There is so much contradictory information to wade through in order to find competent advice worth testing. We took wrong turns. Ultimately, we gave up things that were well within our parameters and the advice we were taking, when we started, like:
Meat,
Cat was eating animal flesh when we began our journey to happy health and gave it up completely within the first year, however, she hungered for bacon for another nine months. She doesn’t even think about it anymore. I give you this little anecdote to let you know that this is work. If you really have to or want to change the direction of the momentum in your life you have to face right into the raging torrent of the momentum you’ve created and go in the opposite direction. That will take some time and a lot of will.
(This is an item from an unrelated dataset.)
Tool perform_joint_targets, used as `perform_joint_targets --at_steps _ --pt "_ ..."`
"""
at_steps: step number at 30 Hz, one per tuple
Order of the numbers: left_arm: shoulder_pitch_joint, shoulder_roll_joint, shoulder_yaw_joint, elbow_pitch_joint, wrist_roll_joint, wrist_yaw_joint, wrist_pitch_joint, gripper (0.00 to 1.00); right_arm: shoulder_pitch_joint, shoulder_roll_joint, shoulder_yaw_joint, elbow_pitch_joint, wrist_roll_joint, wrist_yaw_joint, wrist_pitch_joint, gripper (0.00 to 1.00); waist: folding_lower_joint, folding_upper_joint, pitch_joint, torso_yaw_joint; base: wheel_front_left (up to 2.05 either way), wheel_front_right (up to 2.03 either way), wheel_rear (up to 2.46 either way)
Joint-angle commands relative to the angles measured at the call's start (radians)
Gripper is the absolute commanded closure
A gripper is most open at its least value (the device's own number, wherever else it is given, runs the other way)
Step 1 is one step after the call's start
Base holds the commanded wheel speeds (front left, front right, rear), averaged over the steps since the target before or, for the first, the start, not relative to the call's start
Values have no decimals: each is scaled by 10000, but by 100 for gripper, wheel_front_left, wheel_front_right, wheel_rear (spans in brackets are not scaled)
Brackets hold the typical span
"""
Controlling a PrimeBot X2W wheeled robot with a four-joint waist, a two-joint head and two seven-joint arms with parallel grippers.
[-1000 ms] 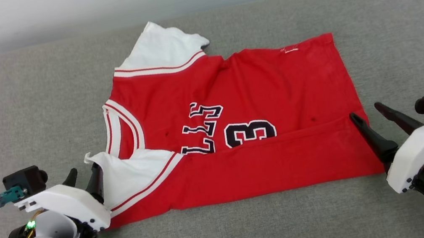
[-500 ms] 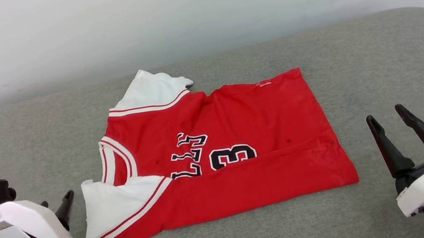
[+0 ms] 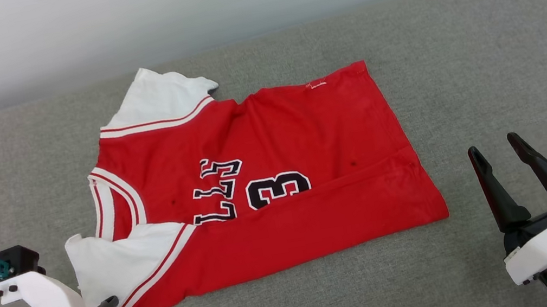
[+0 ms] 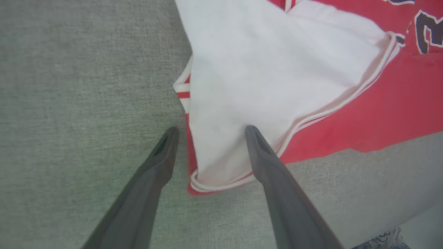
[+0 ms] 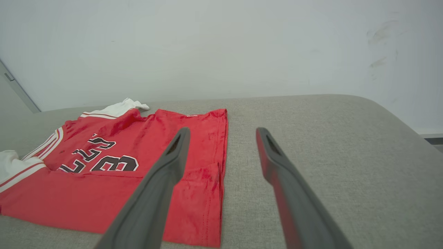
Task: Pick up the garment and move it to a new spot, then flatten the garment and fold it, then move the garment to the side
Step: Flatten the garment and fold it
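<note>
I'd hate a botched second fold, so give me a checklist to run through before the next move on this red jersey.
1. Left hand open: ok.
2. Right hand open and apart from the cloth: ok.
3. Garment ungripped, lying on the grey cushion: ok.
4. Near long edge folded over the front: ok.
5. Far white sleeve tucked in: not ok, it sticks out past the body.
6. Left hand touching the near white sleeve: cannot tell.
</note>
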Motion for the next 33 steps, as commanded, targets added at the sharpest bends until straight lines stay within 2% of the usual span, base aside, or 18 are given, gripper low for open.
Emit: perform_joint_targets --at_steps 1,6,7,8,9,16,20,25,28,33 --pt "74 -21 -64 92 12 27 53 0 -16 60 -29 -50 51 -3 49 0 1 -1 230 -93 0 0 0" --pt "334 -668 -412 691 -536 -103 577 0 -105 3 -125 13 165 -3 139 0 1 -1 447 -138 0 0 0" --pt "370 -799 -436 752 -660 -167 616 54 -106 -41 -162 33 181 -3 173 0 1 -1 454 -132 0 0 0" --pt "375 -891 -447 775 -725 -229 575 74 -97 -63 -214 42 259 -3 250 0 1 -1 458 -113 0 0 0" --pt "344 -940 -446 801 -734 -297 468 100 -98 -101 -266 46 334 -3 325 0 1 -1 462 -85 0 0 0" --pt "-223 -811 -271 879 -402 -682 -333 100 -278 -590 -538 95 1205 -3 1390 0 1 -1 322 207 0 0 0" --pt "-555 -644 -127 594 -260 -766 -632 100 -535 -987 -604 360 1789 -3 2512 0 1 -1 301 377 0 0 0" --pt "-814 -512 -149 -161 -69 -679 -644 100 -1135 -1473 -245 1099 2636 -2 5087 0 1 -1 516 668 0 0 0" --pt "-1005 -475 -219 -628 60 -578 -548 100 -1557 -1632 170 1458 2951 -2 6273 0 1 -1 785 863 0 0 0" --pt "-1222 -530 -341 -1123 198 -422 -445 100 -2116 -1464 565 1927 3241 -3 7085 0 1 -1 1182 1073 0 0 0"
Incidentally, I had given up eating any animal products other than eggs (for their vitamin B content) in the late 1980’s after a trip to the summit of Mt. Shasta. It took no effort (the giving up, not the climb!). I simply didn’t feel any more interest in meat.
Dairy,
See: Dr. T. Colin Campbell's bestseller, The China Study for an in depth analysis of the dangers of milk protein.
Fruit,
Modern fruit has very little nutritional similarity to the fruit our ancestors ate. It has been hybridized and genetically altered to get the most sugar content which, of course, drives up blood sugar levels and packs fat.
Secondly, the fructose in fruit has hidden dangers. I lifted the following from the website www.foodsmatter.com. It relates in a very concise manner the warnings I have read over and over again.
“Unlike glucose, fructose is not controlled by insulin, nor can it be converted, as can glucose, into energy in any part of the body; fructose can only be processed by the liver.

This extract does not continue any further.